Now, I’m not a doctor, and I’m not board-certified to make diagnoses and prescribe treatments, but in my own life, I can see a direct correlation between episodes of intense activity (even if it is activity for the greater good and/or activity that is beneficial to me), and sinking into a pit of despair. I can see patterns of lots and lots of activity being followed by an extended crash.
So, regulating my ANS — when I remember it — is really a big key to me keeping stable and sane. (If you have any doubts, check out the posts when I have not been at my best – 9 times out of 10, they came at times when I was stressed and in full fight-flight mode without respite.)
Seeing the Defense Centers of Excellence releasing a report on Mind Body Skills for Regulating the Autonomic Nervous System is really encouraging to me. I have been very troubled by the lack of support and assistance that’s been offered to our returning vets (thank youto all of you for your service, by the way). It sort of seems to me that a report like this is a way for the DCoE to provide extended assistance in the way of ideas that people can learn and use to help take care of themselves.
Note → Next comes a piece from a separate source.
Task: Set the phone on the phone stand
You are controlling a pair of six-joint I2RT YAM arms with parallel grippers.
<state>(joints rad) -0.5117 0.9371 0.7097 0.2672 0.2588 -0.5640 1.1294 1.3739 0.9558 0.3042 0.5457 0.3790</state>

I think it would be absolutely impossible for the VA to provide personal assistance to each and every vet who returns — especially because there are so, so many who are returning with brain injury issues, and so little is actually known about brain injury AND each injury is a little different, so short of providing a full comprehensively trained team to assist each vet who returns, the level of care is just not going to be enough, coming only from the VA. There aren’t enough people and there isn’t enough money to do it all from one central source. We literally need to pull together as a country and provide support in a variety of ways.
But a report like this from the DCoE is a step in the right direction.
The cover these topics:
Introduction and Background
Practices for Regulating the Autonomic Nervous System (ANS)
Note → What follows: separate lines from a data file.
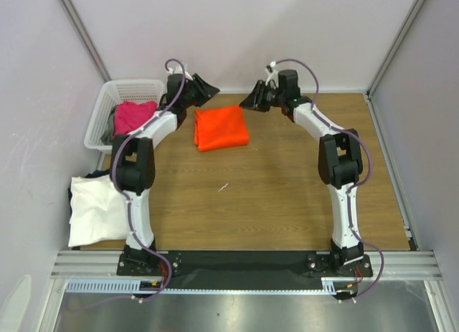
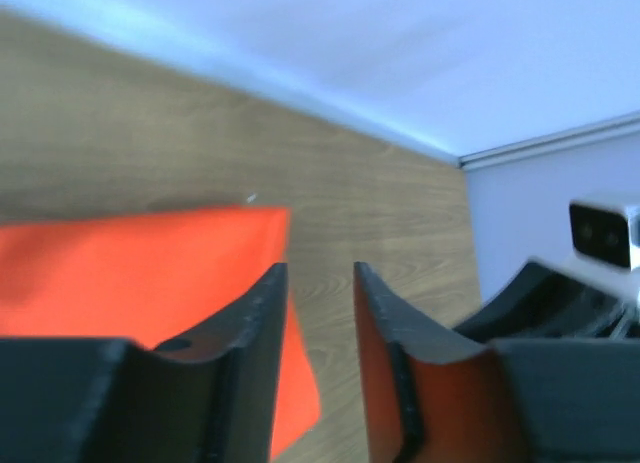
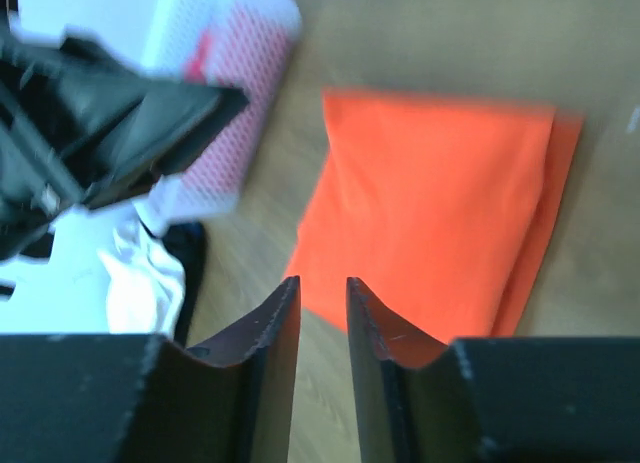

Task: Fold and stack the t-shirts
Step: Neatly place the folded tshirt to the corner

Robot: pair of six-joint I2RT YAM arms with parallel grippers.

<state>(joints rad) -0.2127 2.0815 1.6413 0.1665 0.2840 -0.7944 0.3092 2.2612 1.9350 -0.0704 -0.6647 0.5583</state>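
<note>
Hanging near the far corners of the orange shirt (image 1: 221,127), the left claw (image 2: 320,273) and right claw (image 3: 322,283) each show just a narrow gap between the jaws, with nothing in it and no cloth touched. The shirt lies folded in a tidy rectangle at the far middle of the table (image 1: 272,196). My guess is the fold's done, so next is moving it onto the white shirt (image 1: 97,206), or grabbing the pink shirt (image 1: 135,115) from the basket (image 1: 133,84).
</note>
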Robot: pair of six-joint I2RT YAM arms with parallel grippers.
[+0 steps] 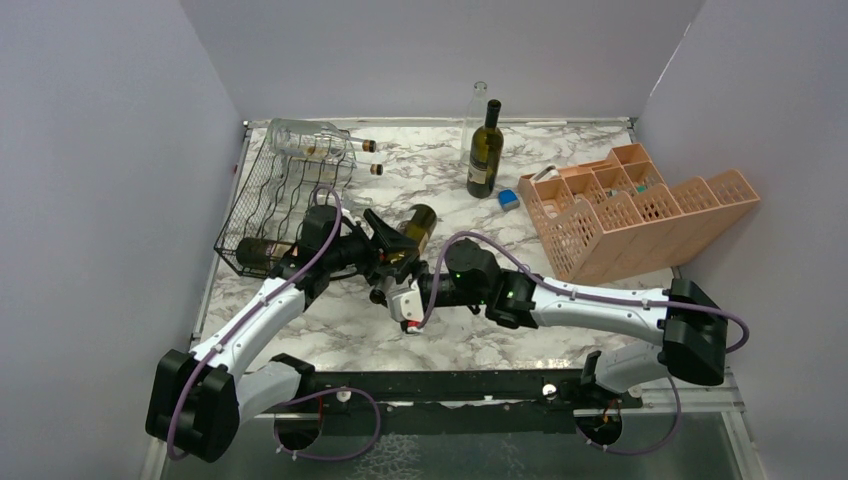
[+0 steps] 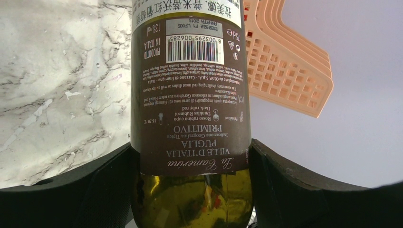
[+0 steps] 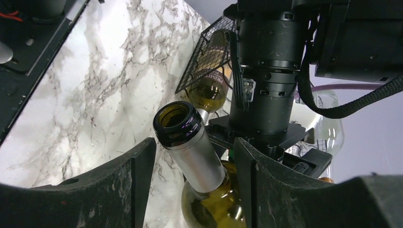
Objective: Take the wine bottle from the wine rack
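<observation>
The wine bottle (image 1: 415, 225), green glass with a brown label, lies nearly level just right of the black wire wine rack (image 1: 285, 195), above the marble table. My left gripper (image 2: 190, 156) is shut on its labelled body (image 2: 190, 95), both pads pressed against the glass. My right gripper (image 3: 195, 152) stands open around the silver-capped neck (image 3: 190, 142), with a gap on either side. In the top view both grippers meet at the bottle, left gripper (image 1: 385, 240), right gripper (image 1: 400, 290). The rack (image 3: 204, 57) holds another dark bottle (image 3: 206, 90) low down and a clear bottle (image 1: 310, 140) on top.
A dark upright bottle (image 1: 485, 150) and a clear one (image 1: 477, 105) stand at the back centre, with a small blue object (image 1: 509, 199) beside them. A salmon-orange crate (image 1: 630, 210) leans at the right. Grey walls close three sides.
</observation>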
There are other approaches, and I’m sure time will show changes to how each of these is perceived. But it’s a start. I’m having a little trouble focusing today and keeping my attention on what’s in front of me, so I can’t speak in depth about what’s there. I haven’t been able to read more than a page at a time, honestly. But in the coming days and weeks, I hope to see that change. And I’m taking steps to get that to happen.
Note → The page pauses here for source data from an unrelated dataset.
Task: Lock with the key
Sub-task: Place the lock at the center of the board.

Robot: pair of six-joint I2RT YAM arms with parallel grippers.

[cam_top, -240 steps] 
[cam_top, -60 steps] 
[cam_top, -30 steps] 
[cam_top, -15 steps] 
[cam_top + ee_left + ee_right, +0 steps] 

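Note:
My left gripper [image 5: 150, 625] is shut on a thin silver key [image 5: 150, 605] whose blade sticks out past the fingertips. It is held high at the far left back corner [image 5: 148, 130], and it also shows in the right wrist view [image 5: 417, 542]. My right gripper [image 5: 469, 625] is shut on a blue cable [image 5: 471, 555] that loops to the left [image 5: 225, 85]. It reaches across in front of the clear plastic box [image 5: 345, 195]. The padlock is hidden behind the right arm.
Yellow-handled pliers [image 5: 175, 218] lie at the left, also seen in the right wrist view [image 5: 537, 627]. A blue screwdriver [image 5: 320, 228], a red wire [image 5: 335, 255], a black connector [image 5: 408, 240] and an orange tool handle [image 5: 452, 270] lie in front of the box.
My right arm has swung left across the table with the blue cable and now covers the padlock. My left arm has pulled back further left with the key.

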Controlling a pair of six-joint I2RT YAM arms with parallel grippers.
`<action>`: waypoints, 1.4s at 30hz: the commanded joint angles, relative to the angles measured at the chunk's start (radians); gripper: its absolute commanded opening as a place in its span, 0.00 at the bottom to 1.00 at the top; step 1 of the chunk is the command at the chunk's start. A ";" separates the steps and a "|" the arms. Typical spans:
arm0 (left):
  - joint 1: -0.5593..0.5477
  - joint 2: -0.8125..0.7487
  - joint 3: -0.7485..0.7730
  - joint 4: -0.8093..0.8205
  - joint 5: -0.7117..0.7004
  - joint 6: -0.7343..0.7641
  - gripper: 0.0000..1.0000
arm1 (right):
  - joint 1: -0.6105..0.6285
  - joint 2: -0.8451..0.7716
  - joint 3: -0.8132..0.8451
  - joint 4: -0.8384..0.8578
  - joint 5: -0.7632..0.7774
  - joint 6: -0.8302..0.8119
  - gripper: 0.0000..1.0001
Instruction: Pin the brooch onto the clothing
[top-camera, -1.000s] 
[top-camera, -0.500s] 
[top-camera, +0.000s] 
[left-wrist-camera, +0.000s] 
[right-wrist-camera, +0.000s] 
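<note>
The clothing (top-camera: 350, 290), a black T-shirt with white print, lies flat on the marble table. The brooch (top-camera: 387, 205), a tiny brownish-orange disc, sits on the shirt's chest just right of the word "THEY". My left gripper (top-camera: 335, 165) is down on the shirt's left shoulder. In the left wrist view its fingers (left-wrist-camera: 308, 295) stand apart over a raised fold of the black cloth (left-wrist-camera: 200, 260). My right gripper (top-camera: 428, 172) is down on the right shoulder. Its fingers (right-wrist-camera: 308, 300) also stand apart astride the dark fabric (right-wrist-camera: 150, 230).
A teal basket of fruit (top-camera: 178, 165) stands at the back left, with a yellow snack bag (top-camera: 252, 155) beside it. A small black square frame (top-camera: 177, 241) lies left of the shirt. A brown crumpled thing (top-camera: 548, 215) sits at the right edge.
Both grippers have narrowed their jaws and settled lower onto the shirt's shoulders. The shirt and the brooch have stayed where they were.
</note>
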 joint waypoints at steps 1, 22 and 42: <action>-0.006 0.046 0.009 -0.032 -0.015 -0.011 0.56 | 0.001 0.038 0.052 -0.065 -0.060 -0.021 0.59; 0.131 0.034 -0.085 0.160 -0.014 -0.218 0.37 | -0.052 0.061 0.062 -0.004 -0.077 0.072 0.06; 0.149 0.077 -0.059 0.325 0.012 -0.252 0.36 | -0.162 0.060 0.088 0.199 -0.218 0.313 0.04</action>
I encourage you to follow the link and read up on it yourself. There may be something good in it. In any case, the report was created in the interest of strengthening troops in the face of new kinds of war, and since dealing with TBI can be a series of battles, in and of itself, I can see how this same orientation might benefit me and many, many others.
These techniques are not just for soldiers — although they were explored with soldiers in mind. They can help the rest of us, too.
Now obviously, there can be no true comparison between coping with the daily micro-traumas of TBI, and being deployed three times to several different desert battlefields. The scale and quality is completely different. But in principle, if not in practice, there are ideas and habits that can cross-pollinate and assist on many levels. In TBI, especially, where we are so often in uncharted territory, it makes no sense to write off a potentially beneficial approach because of perceived differences between cases. We have to pull out all the stops and do everything we can to achieve what progress we can.
Now I need to pull out all the stops and run some errands. Life goes on.